The [:, :, ::-1] trick you might see elsewhere does the same thing but is harder to read. Use cvtColor. Your future self will thank you.

The obvious starting point. Haar cascades have been in OpenCV forever, they require no extra installs, and every tutorial on face detection mentions them first.

You do need to download the classifier XML file first:

urllib.request.urlretrieve(
    "https://raw.githubusercontent.com/opencv/opencv/master/data/haarcascades/haarcascade_frontalface_default.xml",
    "haarcascade_frontalface_default.xml"
)
woman_image = cv.imread("woman.jpg")
gray_woman = cv.cvtColor(woman_image, cv.COLOR_BGR2GRAY)

face_cascade = cv.CascadeClassifier("haarcascade_frontalface_default.xml")
faces = face_cascade.detectMultiScale(gray_woman, scaleFactor=1.1, minNeighbors=2)

for (x, y, w, h) in faces:
    cv.rectangle(woman_image, (x, y), (x+w, y+h), (0, 255, 0), 2)

plt.imshow(cv.cvtColor(woman_image, cv.COLOR_BGR2RGB))

The result: a confident green rectangle around the woman’s hand.

Not her face. Her hand.

This is not a bug, exactly. Haar cascades work by scanning the image for patterns of light and dark rectangles that statistically correlate with faces.
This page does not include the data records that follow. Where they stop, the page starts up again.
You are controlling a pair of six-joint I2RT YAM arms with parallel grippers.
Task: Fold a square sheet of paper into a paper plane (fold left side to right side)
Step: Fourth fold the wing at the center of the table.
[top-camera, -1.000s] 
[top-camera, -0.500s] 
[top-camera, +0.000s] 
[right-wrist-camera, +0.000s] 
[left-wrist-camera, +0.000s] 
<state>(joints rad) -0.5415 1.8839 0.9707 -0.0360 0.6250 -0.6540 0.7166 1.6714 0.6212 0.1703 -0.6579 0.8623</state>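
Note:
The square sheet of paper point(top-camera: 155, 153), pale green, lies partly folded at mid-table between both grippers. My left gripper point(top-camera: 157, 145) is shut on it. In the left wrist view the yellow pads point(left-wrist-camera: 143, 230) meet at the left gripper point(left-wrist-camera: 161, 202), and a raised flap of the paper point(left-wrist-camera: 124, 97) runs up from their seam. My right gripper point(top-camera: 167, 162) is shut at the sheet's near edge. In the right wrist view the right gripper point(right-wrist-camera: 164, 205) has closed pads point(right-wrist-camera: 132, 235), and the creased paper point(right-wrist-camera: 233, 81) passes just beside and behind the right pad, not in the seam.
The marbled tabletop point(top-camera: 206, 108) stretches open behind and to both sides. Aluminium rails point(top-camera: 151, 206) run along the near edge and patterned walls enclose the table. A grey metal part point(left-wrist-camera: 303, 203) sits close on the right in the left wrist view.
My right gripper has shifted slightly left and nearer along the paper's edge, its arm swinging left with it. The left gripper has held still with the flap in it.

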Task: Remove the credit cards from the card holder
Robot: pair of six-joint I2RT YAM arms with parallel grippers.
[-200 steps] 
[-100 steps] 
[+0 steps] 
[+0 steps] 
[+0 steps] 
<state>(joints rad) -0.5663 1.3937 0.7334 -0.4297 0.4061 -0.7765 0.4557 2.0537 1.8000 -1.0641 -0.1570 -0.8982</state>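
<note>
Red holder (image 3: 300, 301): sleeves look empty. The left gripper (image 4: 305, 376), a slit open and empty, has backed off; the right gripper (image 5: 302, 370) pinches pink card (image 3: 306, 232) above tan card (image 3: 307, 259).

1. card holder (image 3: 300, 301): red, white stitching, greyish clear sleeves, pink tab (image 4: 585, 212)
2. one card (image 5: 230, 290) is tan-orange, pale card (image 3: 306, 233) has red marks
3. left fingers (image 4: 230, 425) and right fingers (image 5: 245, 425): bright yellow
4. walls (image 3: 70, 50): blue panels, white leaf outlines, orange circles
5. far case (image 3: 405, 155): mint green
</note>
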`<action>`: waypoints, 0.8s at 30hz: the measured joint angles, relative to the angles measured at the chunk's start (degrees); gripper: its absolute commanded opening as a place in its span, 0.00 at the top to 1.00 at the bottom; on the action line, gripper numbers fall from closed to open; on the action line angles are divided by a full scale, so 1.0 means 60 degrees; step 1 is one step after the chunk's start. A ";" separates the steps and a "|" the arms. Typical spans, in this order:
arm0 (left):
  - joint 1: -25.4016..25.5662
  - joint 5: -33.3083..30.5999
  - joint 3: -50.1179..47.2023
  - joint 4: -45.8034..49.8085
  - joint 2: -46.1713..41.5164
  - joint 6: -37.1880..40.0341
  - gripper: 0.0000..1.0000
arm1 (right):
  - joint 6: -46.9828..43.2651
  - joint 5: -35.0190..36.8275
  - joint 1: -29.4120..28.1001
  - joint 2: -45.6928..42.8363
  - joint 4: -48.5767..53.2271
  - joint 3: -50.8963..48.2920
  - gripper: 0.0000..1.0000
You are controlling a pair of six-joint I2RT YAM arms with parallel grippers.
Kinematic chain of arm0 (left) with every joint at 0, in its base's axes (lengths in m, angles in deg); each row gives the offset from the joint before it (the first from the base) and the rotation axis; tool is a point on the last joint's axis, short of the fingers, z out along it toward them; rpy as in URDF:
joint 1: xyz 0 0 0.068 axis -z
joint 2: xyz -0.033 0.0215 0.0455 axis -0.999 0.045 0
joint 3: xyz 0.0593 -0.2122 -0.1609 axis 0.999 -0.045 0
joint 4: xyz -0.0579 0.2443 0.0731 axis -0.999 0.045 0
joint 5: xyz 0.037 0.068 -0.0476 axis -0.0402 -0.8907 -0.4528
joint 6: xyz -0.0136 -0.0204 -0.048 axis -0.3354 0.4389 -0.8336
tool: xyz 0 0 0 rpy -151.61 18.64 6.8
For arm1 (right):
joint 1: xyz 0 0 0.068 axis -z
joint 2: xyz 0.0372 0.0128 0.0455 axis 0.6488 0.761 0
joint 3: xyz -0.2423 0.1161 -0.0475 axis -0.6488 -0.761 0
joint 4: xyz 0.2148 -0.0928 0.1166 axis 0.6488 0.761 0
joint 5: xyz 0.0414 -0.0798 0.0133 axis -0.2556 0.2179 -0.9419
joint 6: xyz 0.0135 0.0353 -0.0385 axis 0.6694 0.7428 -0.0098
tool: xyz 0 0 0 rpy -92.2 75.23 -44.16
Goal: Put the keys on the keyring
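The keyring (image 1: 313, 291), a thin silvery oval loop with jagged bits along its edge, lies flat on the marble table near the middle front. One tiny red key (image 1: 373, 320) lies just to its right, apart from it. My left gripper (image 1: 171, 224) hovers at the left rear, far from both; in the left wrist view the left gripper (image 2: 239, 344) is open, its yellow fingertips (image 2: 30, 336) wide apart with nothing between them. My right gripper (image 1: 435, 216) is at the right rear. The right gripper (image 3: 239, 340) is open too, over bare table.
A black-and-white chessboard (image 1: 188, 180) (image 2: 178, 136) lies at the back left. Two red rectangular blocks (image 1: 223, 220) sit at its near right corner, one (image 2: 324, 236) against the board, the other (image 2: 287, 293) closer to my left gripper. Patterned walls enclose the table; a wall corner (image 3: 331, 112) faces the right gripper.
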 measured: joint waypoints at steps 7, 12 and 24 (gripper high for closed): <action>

They were introduced in 2001 and they were impressive in 2001. The problem is that they have no concept of what a face is — they only know what patterns tend to appear in face-shaped regions. Her jewelry, the shadows on her hand, the contrasting skin tones — all of it accidentally assembled into something that looked, to a 24-year-old algorithm, like a face.

The sunglasses made things worse. Eye detection is the backbone of Haar frontal face detection. Cover the eyes, and the signal degrades badly. Raising minNeighbors to 5 to filter false positives: detected nothing. The tightrope between false positives and false negatives is unforgiving here.

Haar cascades still have legitimate uses — extremely resource-constrained hardware, controlled environments with consistent lighting and angle, quick prototypes where you just need something. But for real-world images with real-world variation, they’re the wrong tool.

MediaPipe’s BlazeFace model is what you actually want for face detection in the real world. Start by downloading the model:

import urllib.request

urllib.request.urlretrieve(
    "https://storage.googleapis.com/mediapipe-models/face_detector/blaze_face_short_range/float16/latest/blaze_face_short_range.tflite",
    "detector.tflite"
)
Note
Most tutorials you’ll find still use the older mediapipe.solutions API, which looks different from this. This code uses the newer Tasks API (mediapipe.tasks.python), which requires downloading a .tflite model file separately rather than using a bundled model. That’s the reason for the urllib.request step above.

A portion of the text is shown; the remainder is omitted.